We carefully added each new link in the chain of logic in a natural progression, taking pains to ensure that each one was proven beyond the shadow of a doubt and fully “bought into” by our prospect.

We used each of these “links” to move our prospect one step further down the road – never taking a side-trip that could blur our logic or slow our progress – towards our ultimate conclusion: Failing to pick up the phone and order right now would be idiotic, self-defeating, downright masochistic.

We added visual elements – charts – so our (somewhat statistically dense) arguments would be communicated quickly, easily and (most of all) dramatically.

Little if any emotional copy was needed to steer our prospect to the conclusion that gold will continue to rise … gold stocks will soar … our gold stocks will take off like a fuselage of bottle rockets … that if he owns them, he’ll get filthy, stinking rich … and that the only way to own the stocks we recommend is to subscribe to our newsletter.

Now … how do you think he feels about all of this? Do you think his dominant resident emotions … his fears, frustrations and desires – the “engines” that will drive him across the finish line to our order form are fully engaged even though they were never named or specifically addressed?

Sure they are – as a byproducta consequence of the compelling nature of our rational arguments.

Points to ponder:

  • A logical argument is only as strong as its weakest link. To make a rational appeal work, each link in the chain must be presented in such a way as to be utterly irrefutable.If your prospect disputes a link in your chain – or worse, if any one link simply evaporates in the searing daylight of close examination – your entire argument and your credibility will crumple like a cheap suit.
  • Remember: Nobody buys anything but basic food or water for purely rational or logical reasons. Ultimately, every sale is an impulse sale, fueled by a dominant emotion that is already resident in your prospect.Even persuading prospects to read your copy in the first place is best done by activating his most dominant resident emotions regarding the matter at hand.

    Directly addressing and therefore activating his self-interest, fear, frustration and/or desire in your head, deck, opening copy and throughout your sales message – even while making the coldest, most logical arguments – will help ensure he’ll continue reading.
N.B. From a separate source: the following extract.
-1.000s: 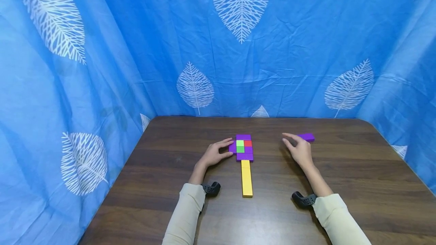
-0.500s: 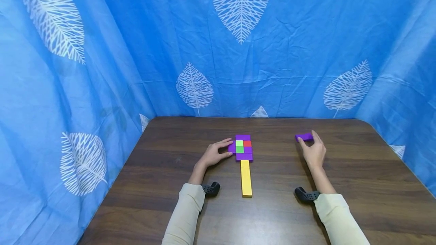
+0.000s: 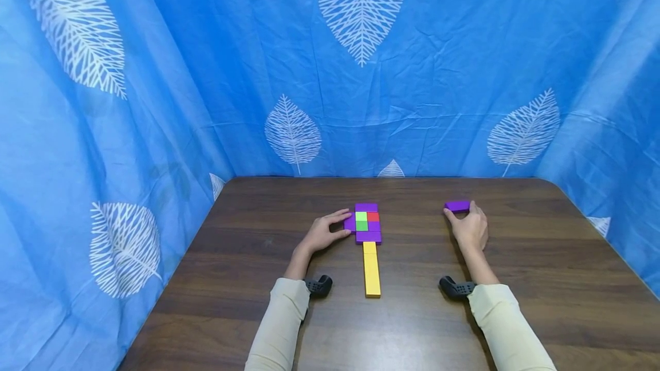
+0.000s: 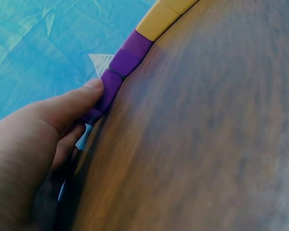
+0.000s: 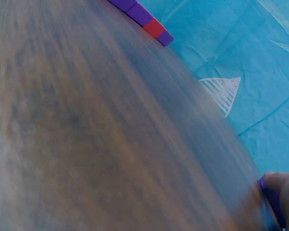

  • Arguments can backfire. In many cases, if you use an argument to try to make your case, you’ll get an argument in return. If the prospect senses even a whiff of confrontation or one-upsmanship in your tone, he may react as if you’ve challenged him to a mental chess match. Want to guess who’ll win?

‘Suasion Strategy #2:
The Scientific Demonstration

Logical arguments are often little more than thought experiments – where you can steer your prospect to the desired “ultimate conclusion” by simple reasoning. The entire “Attention-Interest-Desire-Action” process takes place in his or her head as you present your logical reasons why the purchase should be made.

This form of persuasion tends to work best when your prospect already has a adequate familiarity with the subject at hand – as investors do with how and why stock prices move, for example.

But when your prospects are unfamiliar with the mechanics of how or why a thing works or why your thing works better than your competition’s thing – and the explanation would be long, technical and boring – logic alone just won’t cut it.

Take the alternative health market, for example …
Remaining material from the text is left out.